Traditionally structured hierarchies are not excluded from democratic approaches to maximising employee potential though. Parry points out: “This is not about structure per se, but more about enabling open conversations around talent management decisions.”

This might mean the end of the classic nine-box matrix to identify talent. “Developing a culture of transparency in relation to people’s talent and aspirations allows a more inclusive and effective approach to identifying employee potential,” she explains.

Objectively identifying leadership potential

Dan Lucy, principal research fellow at the Institute for Employment Studies (IES), agrees more rigour is needed in developing employee potential.

“The pandemic has exposed so many inequalities and organisations have to be much more rigorous in identifying talent objectively,” he acknowledges.

Strength-based development plans can lead to 29 per cent increased profits and up to 72 per cent reduced staff churn for organisations, according to a Gallup study.

Allowing employees to identify, develop and use their core strengths fosters accountability and a more democratic approach to talent management.

“As well as understanding what skills employees have, widening access to learning and development adds to the flexibility of the entire workforce, which is really valuable right now,” adds Lucy.

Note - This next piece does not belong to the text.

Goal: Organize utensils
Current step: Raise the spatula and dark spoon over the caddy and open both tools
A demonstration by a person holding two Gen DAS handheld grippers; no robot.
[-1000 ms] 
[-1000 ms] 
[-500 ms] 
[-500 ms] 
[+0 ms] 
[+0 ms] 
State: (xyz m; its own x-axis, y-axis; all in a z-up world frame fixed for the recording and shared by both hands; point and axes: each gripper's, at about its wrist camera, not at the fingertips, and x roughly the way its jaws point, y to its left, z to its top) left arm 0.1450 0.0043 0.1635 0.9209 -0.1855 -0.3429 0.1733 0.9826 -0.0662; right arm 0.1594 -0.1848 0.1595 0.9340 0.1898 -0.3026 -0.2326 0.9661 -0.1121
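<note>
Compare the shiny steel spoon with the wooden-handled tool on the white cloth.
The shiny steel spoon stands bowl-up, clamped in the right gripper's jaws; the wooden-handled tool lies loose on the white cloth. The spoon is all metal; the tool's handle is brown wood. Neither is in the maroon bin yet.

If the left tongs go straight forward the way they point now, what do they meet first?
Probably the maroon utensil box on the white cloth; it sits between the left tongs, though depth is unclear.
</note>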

Marketing business MVF topped the Sunday Times Best Companies to Work For 2020 index and its chief people officer Andrea Pattico says ensuring employees can develop their strengths and are aware of opportunities is critical to its success.

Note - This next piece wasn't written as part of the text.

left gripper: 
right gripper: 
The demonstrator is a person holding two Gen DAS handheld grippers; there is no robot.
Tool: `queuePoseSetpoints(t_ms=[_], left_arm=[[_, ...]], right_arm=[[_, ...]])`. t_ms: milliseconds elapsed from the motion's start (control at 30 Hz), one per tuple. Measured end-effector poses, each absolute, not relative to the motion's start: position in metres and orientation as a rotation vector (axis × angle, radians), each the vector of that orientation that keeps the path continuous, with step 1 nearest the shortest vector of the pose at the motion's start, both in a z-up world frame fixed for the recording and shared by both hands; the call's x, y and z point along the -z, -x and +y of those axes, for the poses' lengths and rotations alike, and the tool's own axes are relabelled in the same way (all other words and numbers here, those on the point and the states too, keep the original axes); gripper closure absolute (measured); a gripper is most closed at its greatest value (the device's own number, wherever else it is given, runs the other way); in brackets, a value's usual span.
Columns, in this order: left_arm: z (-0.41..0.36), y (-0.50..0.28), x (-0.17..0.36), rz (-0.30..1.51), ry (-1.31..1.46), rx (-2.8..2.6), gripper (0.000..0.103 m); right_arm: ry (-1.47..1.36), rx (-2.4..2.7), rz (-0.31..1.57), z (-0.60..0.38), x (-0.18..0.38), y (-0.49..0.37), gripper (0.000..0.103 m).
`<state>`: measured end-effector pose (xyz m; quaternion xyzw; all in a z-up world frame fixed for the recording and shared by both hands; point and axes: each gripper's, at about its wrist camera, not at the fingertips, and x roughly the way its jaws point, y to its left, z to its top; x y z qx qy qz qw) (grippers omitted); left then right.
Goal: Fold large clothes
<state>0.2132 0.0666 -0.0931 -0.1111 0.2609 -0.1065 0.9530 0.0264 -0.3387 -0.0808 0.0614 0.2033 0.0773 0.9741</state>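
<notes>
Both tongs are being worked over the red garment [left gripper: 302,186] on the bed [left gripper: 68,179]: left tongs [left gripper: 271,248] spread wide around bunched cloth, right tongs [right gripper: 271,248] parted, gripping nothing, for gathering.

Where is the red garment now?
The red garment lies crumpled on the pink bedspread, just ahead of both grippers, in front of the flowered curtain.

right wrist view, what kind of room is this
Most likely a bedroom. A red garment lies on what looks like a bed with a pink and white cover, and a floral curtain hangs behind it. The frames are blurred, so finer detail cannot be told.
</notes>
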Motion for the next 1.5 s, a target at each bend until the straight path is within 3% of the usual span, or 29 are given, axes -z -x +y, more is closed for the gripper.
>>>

“Employee potential is not static so it’s important to keep talking about what is right for the individual, their career and the business over a reasonable period such as 12 months, rather than assume nothing changes over a three to five-year period,” she says.

Investment in learning and development

An individual annual training budget for every employee, yearly cross-department learning festival and advanced academies open to anyone in the business, regardless of department, means MVF is “finding ways to help our people to reach their career goals as well as keeping great people in the business for longer”, says Pattico.

At digital services provider Foundation SP, which led the rankings in the annual 2020 UK’s Best Workplaces for medium-sized businesses, a commitment to empowering employees to drive their own career paths is part of the talent management blueprint.

“We actively encourage employees to strive towards developmental progression and self-fulfilment,” says Foundation SP chief executive Simon Grosse. “Continuous two-way feedback is important, ensuring it is a regular dialogue that is heard and actioned, rather than a one-time event.”

Peer-to-peer mentoring and coaching help to spark innovation, along with “cross-pollination of roles and responsibilities”, an approach Grosse says has led to an uplift in profit in the past 12 months, along with low levels of employee turnover.

For firms that have not previously had a digital-led approach, physical changes to workplaces brought about by the pandemic and multiple lockdowns could have a huge impact on traditional notions of career development, talent management and leadership.

Technology is proving an equaliser through collaborative working practices and internal mobility tools, while the spike in online meetings means opportunities for employees to showcase ideas in ways that may not have existed before.

“Progression might not always be upwards, but there still needs to be a sense of development for employees,” Lucy at IES concludes. “Transparency and support are fundamental to democratising employee potential.”